Pros: Great tasting filtered water, filter change indicators, shower/stream/filtered water selection switch.
Cons: You can't use hot water in the filtered mode.
I had seen this Brita On Tap filter at the grocery store, I was going to buy it until I saw the $43 Canadian price tag, I was expecting around $20-25. I then came back home and read reviews about it right here on Epinions. They looked very positive, so I decided to buy the Brita black & Chrome On Tap filter.
I "broke in" the filter as directed by letting water run for 5 minutes, then filled up a glass to taste, nothing impressive... until I then filled a glass of unfiltered water to compare, I spat it out before I swallowed any and thought "yuck! this is what I've been drinking all this time?", to give you an idea, it felt like drinking pool water in comparison to the filtered water. I hadn't realized how bad the tap water tasted until I actually had filtered water to compare it to. The difference in taste is definitely noticeable.
An extra bonus I didn't originally know was included is a switch not only to select filtered or unfiltered water, but also to select an unfiltered shower spray that definitely helps to wash dishes as the small jets pack a lot more punch than the normal stream so it helps remove dirt.
It also comes with a couple of adapters in case your current faucet doesn't have the required threads. Although we already had the correct adapter, I removed our current rusted one and replaced it with the same but new one included with the filter.
Update: One "con" I noticed is that the instructions say to not run hot water in the filtered mode, I usually fill the kettle with hot water so it takes only seconds to boil rather than 5-6 minutes as it does now since I can't use hot water (the manual says the max. temp. for filtered mode is 38*c).
I would recommend one of these to everyone.

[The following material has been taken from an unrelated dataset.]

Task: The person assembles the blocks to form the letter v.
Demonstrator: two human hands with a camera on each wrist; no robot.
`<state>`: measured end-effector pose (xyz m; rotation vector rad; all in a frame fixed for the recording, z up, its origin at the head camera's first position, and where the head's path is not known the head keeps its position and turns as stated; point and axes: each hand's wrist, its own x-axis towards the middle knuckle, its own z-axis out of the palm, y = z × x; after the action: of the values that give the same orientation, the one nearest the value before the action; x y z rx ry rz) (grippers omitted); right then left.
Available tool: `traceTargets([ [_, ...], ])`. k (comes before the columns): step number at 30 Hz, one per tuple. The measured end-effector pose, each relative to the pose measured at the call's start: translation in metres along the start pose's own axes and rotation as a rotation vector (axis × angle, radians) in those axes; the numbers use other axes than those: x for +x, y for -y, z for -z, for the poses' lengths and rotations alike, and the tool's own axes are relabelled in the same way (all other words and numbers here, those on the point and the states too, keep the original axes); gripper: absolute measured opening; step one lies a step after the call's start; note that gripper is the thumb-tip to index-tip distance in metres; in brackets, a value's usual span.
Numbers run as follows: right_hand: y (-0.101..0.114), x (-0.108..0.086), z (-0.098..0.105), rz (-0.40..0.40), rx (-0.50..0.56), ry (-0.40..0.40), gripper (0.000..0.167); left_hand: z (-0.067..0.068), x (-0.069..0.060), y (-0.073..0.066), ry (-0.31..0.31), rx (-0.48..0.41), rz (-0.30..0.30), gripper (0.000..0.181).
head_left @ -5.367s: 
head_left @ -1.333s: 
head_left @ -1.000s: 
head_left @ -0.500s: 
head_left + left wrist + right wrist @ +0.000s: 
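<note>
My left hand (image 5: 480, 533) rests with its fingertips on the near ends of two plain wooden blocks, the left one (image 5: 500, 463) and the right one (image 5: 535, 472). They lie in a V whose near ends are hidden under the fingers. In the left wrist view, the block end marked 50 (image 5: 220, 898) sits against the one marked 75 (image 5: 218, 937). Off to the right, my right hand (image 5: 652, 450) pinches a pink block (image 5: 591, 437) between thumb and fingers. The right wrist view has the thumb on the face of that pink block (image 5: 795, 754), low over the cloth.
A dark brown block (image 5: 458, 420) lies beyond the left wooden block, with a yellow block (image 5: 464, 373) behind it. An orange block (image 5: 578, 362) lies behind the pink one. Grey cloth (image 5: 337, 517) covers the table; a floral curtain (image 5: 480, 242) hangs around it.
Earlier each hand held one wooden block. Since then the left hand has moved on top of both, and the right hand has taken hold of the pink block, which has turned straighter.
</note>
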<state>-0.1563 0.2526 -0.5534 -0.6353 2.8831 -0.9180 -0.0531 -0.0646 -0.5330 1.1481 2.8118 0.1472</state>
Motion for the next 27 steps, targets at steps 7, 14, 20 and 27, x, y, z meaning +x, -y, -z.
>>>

Another update: I am already getting a red signal (that means 20 gallons/2 weeks left, whichever comes first) after about 20 days, I was expecting at least 2 months (filter life is 4 months or 100 gallons, whichever comes first, the later obviously in my case), but I must admit I used it a LOT daily for tea, cooking, etc. I still think it's well worth the cost of about 15 cents per gallon of filtered water which is WAY cheaper than bottled water, but I will try to limit my use a bit, I expected it to last longer.

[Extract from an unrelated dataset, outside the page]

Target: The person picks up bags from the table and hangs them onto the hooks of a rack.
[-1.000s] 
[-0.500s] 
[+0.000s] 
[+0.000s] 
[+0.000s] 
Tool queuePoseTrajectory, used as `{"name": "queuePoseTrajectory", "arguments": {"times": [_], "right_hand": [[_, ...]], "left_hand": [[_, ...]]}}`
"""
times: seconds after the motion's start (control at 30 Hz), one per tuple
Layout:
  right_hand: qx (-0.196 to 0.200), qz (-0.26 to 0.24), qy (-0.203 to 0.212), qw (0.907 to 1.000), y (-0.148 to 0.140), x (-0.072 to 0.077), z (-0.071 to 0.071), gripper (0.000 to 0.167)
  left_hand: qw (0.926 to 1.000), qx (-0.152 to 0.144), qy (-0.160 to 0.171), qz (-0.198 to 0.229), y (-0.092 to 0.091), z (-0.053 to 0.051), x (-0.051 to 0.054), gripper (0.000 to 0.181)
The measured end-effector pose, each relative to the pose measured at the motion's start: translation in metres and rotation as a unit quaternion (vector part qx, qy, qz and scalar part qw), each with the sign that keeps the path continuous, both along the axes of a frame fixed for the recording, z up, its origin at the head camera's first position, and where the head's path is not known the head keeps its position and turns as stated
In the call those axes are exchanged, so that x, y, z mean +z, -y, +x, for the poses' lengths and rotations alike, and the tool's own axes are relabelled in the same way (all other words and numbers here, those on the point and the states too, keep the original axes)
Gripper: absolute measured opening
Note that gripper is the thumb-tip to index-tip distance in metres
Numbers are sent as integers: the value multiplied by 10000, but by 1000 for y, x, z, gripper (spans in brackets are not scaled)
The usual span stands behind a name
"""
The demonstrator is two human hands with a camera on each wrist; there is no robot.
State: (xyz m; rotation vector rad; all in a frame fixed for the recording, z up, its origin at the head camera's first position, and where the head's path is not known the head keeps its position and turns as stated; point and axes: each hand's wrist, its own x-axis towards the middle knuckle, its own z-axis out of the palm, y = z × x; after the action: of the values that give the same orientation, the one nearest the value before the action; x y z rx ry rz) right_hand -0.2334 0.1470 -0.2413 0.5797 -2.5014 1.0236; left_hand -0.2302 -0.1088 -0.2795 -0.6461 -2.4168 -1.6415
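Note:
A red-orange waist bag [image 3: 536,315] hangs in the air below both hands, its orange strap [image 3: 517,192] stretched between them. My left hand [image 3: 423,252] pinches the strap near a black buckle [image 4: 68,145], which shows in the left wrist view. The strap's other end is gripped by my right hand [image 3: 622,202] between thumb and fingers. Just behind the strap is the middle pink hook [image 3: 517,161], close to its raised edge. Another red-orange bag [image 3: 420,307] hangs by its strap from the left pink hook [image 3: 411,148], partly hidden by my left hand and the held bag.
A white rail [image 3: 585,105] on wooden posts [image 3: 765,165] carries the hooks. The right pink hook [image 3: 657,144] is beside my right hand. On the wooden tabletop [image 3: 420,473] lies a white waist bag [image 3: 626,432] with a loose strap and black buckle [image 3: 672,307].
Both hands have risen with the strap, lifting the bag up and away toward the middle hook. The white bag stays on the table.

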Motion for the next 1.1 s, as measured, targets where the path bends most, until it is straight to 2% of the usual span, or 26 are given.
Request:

Again, another update: My second cartridge lasted about 2 months, much more reasonable than about 1 month for the first cartridge, maybe I was overusing it when it was new because I liked it so much and I still do, I couldn't live without it, I now see tap water almost as sewage water, the chlorine smell of the tap water is pretty disturbing, what's more disturbing is that I had never really noticed this chlorine smell until I could compare the unfiltered water's smell to filtered water's smell, the difference in smell is very significant at least with our water. One other small con is that water flow gradually decreases over the life of the filter and gets pretty weak once the red light starts flashing (meaning 2 weeks or 20 gallons left, whichever comes first), you don't really notice this much until you replace your finished cartridge with a new one, I would say the water flow is 3-5 times less when it gets to the very end of it's life, but this depends on your tap water's quality. Of course, you can change the filter before getting the red light or before the "change filter now" signal if the water flow is too slow and bothers you, but I don't mind waiting longer to fill up pots or other large containers. If you do change the filter before the red light, make sure to read the instructions on how to reset the internal computer to zero otherwise it may think it's still the old cartridge and continue calculating from the old cartridge's usage.

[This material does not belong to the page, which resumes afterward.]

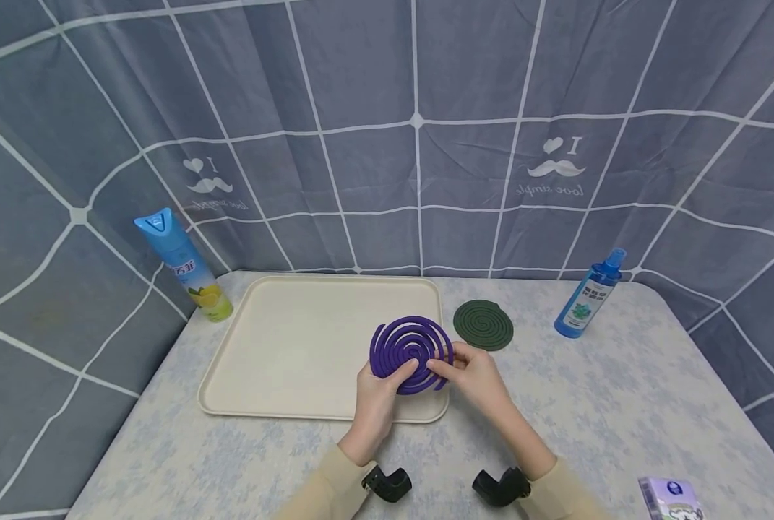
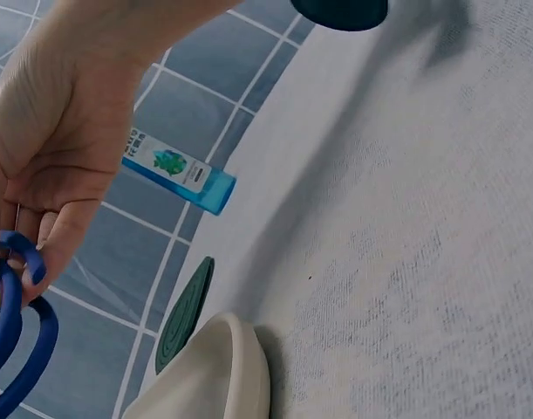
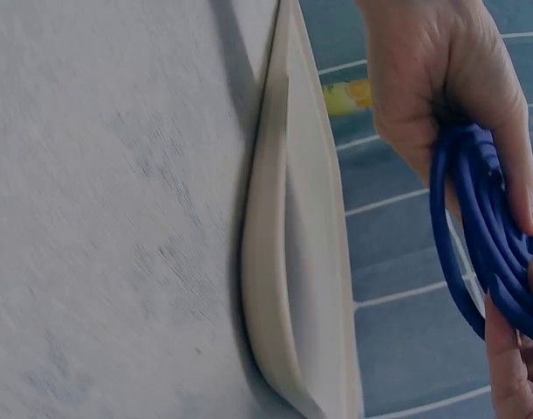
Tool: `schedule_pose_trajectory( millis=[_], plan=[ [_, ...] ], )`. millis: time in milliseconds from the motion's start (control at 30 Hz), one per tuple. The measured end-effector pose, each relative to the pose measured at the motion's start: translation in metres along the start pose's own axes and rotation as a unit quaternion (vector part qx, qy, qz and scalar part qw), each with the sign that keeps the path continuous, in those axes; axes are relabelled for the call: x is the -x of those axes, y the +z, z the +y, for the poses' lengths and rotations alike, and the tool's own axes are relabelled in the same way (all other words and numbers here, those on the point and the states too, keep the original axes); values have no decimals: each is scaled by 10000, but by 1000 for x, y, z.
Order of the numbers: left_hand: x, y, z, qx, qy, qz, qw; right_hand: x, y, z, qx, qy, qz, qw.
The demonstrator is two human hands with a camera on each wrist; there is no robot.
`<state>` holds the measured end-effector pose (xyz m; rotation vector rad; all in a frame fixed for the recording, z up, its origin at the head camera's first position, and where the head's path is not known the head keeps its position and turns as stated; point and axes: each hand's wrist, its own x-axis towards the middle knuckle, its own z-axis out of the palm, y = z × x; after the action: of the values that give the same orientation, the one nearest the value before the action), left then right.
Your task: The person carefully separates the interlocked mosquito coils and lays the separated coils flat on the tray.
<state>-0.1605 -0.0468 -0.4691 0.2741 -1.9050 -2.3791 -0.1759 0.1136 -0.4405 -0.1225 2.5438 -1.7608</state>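
Observation:
A purple mosquito coil is held up above the right end of a cream tray. My left hand grips its lower left side, thumb lying on the front of the spiral. At its right edge, my right hand pinches the outer rings between thumb and fingers. In the right wrist view the coil looks bluish, and its rings spread slightly apart. A dark green mosquito coil lies flat on the table, just right of the tray.
A blue and yellow spray can stands behind the tray's left side. At the back right is a blue spray bottle. A small purple box lies near the front right. Behind the table hangs a grey-blue curtain.

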Motion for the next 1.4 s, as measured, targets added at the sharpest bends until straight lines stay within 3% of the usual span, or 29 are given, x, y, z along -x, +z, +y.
schedule_pose_trajectory(
  millis=[100, 233, 333, 433, 533, 633, 800, 900, 1000, 1100, 1233, 1400],
  plan=[
    [0, -3, 2, -188, -29, -214, 9996, -1, -5, -2, 559, -334, 28, 9979],
    [-1, -8, 5, -518, 40, -497, 9974, -1, -14, -6, 1238, -958, -61, 9877],
    [-2, -11, 6, -767, 128, -608, 9951, -2, -18, -9, 1463, -1319, -132, 9803],
    [-2, -12, 4, -953, 261, -574, 9934, -3, -19, -12, 1491, -1410, -117, 9786],
    [-2, -11, 3, -1008, 388, -422, 9933, -4, -15, -13, 1366, -1270, 10, 9824],
    [-1, -9, 2, -911, 410, -162, 9949, -3, -10, -11, 1031, -857, 109, 9909],
    [-2, -4, 0, -262, 227, 267, 9990, -2, -2, -7, 253, -159, 5, 9996],
    [-3, -3, 1, 178, 1, 217, 9996, -1, 1, -5, 75, -81, 0, 9999],
    [-3, -7, 5, 503, -404, -217, 9977, -2, -1, -5, 72, -134, 30, 9999],
    [-3, -15, 12, 683, -767, -899, 9906, -2, -5, -5, 127, -209, -43, 9997],
    [-5, -26, 22, 868, -980, -1784, 9752, -2, -12, -5, 153, -251, -265, 9992],
    [-10, -36, 30, 942, -1391, -2547, 9523, -1, -16, -3, 311, -370, -565, 9972]
  ],
)
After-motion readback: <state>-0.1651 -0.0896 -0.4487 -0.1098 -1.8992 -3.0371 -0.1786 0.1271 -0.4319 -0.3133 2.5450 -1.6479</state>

Inside the filter: I saw the "Before & After" photos on the box showing the first layer in the filter which is white and then turns gray. I decided to open the finished cartridge and see if it really does change color. I took a hammer and it took at least 10 big hits before it broke... before the hammer broke that is! I then took a big heavy axe and it was at least another 15 big hits before it made a small crack which I could pry open with a screw driver, my final findings are that the first filter layer does change to a yellow/brown color, and that the filter casing is made of bullet proof plastic (no idea why they built it so strong), the filter itself is very well made inside and not a single drop can escape without going through the filter unlike with carbon pellet filters (this brita filter uses a hard round block of highly compressed carbon).